Inarrêtable. Unstoppable en anglais. C’est aussi le titre du nouveau single de Bad Rescue, et c’est clair qu’il ne faudrait mieux pas se dresser sur son chemin. Armé d’une production massive et d’un son coup de boule, « The Unstoppable » devrait sans nul doute décoiffer plus d’un·e fan de metal. Le nouveau projet des frères Potvin (One-Way Mirror, Lyzanxia…) collabore à nouveau avec un rappeur et un chanteur étrangers, Dogman Rukus et Mr Maph, pour accoucher d’un morceau, toujours aussi efficace et calibré pour les foules, qui rappellera les grandes heures de groupes comme Clawfinger, Skindred ou Faith No More à tous·tes les ex-fans des 90s.

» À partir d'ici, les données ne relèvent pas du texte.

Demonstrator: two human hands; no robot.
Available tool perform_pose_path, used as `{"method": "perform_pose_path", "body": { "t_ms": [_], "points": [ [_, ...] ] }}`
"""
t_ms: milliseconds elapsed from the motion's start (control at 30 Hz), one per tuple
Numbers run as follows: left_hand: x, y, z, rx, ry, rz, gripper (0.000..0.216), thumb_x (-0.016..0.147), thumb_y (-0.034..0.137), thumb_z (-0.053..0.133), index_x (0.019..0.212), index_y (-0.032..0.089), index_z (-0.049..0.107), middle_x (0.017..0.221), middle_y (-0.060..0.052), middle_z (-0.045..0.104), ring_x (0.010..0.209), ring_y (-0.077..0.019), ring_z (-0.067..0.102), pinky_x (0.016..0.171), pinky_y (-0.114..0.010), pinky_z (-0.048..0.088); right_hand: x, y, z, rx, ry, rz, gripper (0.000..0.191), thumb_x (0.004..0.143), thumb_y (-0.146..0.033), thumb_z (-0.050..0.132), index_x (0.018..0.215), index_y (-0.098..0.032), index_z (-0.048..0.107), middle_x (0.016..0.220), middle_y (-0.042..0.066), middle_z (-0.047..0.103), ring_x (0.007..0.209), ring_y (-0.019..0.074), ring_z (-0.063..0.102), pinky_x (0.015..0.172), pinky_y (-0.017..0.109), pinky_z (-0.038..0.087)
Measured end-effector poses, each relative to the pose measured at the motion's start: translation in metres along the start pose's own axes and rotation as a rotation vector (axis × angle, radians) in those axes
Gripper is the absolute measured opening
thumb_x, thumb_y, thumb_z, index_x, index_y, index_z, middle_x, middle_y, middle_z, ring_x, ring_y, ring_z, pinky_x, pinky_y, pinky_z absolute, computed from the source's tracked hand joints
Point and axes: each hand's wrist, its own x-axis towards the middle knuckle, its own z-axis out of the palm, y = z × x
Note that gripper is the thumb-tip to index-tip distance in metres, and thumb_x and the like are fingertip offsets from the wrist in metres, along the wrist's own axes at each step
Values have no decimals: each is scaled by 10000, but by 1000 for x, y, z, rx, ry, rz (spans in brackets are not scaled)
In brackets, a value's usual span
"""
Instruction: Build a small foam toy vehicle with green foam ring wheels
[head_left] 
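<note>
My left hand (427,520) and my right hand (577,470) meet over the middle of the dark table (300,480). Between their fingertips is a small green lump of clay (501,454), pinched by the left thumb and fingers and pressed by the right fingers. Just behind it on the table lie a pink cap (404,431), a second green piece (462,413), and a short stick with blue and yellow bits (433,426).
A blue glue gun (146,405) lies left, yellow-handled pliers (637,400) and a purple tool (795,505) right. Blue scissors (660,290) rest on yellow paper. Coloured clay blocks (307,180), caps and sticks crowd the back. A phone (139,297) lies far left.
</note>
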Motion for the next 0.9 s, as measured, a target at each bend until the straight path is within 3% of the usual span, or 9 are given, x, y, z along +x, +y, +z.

On termine avec une belle découverte. Bordel Léon a sorti son premier EP en décembre dernier et on les rencontrera bientôt sur scène lors du prochain On Stage au Joker’s Pub. Le quartet tient une formule peu commune : un chant très marqué « rock alternatif » (on reconnaît quasiment les accents de Manu Chao période Mano Negra dans l’excellent « Allez » ci-dessous) associé à une instrumentation très blues-punk du bayou capable d’explosions absolument jubilatoires. On vous donne donc rendez-vous sur la piste du Joker’s le 20 mars prochain pour une bonne séance de jerks endiablés.